- What the task requires: Go through the following data and transcribe exactly the stretch of lines from the one holding "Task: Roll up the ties" to the one holding "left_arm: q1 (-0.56", both included.

- Data to examine:

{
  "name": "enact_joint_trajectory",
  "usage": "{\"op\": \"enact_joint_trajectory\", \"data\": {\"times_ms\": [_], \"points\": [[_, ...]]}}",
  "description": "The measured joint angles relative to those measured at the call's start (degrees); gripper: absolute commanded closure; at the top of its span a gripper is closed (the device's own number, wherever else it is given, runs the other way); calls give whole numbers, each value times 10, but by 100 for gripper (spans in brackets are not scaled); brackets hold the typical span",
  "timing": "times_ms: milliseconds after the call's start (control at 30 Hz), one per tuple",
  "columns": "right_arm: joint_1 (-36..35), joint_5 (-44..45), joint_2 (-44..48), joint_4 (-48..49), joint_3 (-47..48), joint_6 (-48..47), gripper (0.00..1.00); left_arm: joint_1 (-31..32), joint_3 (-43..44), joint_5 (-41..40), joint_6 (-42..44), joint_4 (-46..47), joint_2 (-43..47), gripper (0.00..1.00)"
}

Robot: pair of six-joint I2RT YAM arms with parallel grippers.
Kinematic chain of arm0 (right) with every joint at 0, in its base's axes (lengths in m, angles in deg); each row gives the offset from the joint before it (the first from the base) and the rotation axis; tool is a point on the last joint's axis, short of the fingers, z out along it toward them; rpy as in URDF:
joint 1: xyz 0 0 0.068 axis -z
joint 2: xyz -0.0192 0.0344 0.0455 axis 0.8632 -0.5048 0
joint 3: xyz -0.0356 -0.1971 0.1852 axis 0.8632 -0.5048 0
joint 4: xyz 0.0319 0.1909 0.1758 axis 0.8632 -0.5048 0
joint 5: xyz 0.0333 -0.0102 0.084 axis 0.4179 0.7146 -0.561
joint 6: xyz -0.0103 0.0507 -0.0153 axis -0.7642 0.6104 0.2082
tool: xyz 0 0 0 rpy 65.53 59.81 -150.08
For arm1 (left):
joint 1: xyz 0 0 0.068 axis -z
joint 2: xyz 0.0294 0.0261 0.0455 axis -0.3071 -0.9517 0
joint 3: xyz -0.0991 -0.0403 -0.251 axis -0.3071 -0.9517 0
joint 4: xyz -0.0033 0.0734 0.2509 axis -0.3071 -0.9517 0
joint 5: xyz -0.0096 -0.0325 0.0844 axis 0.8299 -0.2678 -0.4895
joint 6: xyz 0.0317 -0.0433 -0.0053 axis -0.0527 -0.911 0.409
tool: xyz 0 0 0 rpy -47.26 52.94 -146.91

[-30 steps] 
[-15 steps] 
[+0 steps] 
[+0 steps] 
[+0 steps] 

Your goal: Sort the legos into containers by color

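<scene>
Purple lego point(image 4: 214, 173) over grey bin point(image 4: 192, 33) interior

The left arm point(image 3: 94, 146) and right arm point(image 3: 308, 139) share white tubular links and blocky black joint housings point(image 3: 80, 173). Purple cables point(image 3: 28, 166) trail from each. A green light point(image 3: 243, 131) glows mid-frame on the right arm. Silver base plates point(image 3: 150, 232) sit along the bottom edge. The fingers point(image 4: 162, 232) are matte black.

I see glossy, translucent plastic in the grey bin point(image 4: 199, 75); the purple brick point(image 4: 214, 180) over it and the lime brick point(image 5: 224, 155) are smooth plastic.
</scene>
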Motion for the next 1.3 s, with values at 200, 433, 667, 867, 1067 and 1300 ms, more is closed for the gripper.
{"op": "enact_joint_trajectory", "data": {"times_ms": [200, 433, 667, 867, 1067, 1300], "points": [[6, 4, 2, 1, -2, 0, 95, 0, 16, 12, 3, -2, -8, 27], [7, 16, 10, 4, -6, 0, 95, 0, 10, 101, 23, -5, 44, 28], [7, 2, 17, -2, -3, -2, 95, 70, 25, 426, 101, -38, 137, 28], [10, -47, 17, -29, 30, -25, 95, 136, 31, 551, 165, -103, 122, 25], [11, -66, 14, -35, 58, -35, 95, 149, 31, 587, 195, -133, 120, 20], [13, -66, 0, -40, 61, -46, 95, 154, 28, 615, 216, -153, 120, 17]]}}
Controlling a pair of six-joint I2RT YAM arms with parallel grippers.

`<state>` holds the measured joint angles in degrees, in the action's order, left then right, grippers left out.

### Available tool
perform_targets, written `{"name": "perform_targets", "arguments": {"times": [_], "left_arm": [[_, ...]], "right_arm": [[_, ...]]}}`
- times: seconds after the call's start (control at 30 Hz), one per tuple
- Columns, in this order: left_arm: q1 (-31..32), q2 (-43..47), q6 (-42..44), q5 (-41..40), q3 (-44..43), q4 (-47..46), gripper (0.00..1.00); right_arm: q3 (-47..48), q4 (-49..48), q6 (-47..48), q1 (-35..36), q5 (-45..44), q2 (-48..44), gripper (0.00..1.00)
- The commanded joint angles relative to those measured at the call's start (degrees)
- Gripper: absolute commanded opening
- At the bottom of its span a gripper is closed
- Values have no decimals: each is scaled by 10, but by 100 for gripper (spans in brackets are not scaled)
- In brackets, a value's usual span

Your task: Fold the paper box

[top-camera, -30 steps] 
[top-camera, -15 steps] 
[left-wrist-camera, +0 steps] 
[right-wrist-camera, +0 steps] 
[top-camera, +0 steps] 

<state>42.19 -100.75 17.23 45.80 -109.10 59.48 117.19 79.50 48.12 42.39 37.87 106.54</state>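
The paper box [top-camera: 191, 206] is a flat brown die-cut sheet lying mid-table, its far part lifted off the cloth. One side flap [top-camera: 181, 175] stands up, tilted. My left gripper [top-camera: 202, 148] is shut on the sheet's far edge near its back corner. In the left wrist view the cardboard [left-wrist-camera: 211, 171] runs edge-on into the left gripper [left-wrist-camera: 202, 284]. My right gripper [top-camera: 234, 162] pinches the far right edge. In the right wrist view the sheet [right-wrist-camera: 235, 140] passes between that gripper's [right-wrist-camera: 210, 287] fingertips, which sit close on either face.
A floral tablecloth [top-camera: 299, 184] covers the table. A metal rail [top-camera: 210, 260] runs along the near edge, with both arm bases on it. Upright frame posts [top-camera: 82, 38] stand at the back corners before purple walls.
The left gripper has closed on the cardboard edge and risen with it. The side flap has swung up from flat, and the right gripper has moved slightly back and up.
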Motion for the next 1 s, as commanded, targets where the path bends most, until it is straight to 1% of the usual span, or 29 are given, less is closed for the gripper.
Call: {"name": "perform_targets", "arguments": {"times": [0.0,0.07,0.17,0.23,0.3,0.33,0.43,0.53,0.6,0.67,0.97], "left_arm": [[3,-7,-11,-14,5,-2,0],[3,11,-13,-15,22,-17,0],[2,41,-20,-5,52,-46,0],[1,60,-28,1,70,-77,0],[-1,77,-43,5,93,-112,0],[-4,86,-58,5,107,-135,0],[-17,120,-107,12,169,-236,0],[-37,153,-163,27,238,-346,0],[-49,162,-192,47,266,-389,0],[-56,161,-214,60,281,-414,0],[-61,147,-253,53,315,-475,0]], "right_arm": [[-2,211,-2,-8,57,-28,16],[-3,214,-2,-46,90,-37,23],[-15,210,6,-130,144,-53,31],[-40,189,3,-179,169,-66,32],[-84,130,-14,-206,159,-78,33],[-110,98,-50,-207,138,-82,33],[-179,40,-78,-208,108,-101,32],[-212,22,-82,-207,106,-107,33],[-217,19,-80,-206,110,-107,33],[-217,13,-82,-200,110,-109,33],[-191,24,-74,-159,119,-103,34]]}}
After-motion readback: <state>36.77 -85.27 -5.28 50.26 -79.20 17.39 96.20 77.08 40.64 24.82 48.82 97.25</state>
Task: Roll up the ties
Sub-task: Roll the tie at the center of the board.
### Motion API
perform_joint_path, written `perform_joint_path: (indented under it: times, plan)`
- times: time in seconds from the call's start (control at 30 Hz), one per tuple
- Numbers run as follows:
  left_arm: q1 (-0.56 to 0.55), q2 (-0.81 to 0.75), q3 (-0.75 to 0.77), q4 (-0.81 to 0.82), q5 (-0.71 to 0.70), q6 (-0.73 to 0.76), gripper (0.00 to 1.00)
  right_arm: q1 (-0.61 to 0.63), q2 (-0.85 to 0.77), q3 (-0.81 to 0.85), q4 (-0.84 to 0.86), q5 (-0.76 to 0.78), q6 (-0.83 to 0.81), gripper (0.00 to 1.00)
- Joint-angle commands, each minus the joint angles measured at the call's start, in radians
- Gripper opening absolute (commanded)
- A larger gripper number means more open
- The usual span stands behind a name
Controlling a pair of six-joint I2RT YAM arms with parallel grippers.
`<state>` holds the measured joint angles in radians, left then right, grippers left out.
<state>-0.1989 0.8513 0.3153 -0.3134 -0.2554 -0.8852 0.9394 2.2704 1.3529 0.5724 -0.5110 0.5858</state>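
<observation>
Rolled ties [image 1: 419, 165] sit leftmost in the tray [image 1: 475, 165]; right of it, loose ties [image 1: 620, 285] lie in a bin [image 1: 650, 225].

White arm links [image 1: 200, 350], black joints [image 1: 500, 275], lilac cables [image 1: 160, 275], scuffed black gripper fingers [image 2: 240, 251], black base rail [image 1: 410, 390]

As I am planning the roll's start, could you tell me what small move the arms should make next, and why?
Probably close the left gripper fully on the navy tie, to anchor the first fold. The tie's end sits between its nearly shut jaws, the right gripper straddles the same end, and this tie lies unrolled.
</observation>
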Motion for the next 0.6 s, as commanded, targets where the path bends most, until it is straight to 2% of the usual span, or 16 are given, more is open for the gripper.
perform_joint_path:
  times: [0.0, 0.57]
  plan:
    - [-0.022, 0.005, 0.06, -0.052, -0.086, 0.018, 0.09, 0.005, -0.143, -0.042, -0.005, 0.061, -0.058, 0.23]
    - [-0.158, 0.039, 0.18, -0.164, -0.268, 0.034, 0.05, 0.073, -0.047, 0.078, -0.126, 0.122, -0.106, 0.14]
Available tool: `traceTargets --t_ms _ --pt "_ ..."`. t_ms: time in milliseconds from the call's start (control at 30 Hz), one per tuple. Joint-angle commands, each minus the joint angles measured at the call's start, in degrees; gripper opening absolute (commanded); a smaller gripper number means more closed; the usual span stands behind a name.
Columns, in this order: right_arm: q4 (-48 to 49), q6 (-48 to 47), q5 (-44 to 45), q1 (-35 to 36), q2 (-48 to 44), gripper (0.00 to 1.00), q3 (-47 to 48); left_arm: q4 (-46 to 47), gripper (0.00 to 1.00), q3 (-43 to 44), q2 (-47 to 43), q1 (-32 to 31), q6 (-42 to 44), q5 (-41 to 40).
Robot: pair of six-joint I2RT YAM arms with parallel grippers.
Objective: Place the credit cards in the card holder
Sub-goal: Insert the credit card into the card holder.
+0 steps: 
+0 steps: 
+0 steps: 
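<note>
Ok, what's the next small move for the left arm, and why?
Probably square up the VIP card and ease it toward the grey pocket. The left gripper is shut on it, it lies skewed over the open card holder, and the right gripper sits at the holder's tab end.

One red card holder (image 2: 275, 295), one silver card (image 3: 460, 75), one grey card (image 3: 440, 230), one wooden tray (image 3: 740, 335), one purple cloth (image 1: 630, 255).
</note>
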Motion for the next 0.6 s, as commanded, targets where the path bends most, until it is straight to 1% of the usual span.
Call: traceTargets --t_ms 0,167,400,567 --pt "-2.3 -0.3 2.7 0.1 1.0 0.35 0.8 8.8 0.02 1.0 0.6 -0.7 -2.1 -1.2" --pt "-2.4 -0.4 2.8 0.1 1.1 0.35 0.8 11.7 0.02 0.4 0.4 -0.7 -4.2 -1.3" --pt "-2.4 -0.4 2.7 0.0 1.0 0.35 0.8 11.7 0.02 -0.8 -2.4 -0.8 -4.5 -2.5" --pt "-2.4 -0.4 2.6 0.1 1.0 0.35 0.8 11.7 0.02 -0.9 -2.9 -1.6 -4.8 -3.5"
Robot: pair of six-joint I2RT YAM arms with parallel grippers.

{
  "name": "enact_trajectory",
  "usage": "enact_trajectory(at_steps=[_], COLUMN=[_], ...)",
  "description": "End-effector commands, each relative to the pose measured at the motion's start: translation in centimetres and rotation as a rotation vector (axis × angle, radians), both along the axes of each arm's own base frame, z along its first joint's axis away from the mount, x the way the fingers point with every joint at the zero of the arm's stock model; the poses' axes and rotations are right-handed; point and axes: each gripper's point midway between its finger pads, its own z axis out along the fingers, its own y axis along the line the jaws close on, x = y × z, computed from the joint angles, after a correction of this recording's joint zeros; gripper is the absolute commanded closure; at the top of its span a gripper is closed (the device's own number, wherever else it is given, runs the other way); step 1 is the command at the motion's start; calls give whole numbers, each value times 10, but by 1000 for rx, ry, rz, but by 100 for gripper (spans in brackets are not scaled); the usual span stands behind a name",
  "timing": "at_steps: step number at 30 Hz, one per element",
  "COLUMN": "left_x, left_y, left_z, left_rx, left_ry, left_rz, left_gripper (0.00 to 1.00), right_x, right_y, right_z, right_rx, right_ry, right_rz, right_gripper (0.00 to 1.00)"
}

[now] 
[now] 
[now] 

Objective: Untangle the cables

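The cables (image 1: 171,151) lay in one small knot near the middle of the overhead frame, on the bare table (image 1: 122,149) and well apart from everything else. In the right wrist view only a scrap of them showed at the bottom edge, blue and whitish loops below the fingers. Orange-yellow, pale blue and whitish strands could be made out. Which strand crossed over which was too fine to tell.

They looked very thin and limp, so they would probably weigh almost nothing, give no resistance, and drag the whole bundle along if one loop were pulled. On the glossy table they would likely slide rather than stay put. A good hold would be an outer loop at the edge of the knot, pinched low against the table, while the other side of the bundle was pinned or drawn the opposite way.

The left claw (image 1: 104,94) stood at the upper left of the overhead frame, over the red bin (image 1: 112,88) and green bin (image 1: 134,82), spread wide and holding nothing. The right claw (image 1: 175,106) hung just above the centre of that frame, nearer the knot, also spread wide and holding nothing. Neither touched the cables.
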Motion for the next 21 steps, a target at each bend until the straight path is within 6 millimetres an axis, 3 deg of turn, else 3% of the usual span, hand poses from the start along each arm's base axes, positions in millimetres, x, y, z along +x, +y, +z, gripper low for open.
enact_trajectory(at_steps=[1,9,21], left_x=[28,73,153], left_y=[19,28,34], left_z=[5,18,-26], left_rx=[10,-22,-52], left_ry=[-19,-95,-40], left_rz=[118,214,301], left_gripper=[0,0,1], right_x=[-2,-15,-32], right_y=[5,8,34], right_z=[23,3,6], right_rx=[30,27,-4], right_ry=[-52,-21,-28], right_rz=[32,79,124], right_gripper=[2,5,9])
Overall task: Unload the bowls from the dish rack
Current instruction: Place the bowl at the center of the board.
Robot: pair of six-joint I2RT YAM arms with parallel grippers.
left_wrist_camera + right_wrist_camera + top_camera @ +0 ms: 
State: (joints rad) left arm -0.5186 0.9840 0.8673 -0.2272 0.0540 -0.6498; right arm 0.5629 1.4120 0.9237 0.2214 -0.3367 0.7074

- Solution below:
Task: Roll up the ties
Sub-task: Roll the tie at the center of the board.
### Motion API
perform_joint_path, written `perform_joint_path: (indented under it: times, plan)`
- times: time in seconds from the call's start (control at 30 Hz), one per tuple
- Numbers run as follows:
  left_arm: q1 (-0.56 to 0.55), q2 (-0.81 to 0.75), q3 (-0.75 to 0.77), q4 (-0.81 to 0.82), q5 (-0.71 to 0.70), q6 (-0.73 to 0.76), gripper (0.00 to 1.00)

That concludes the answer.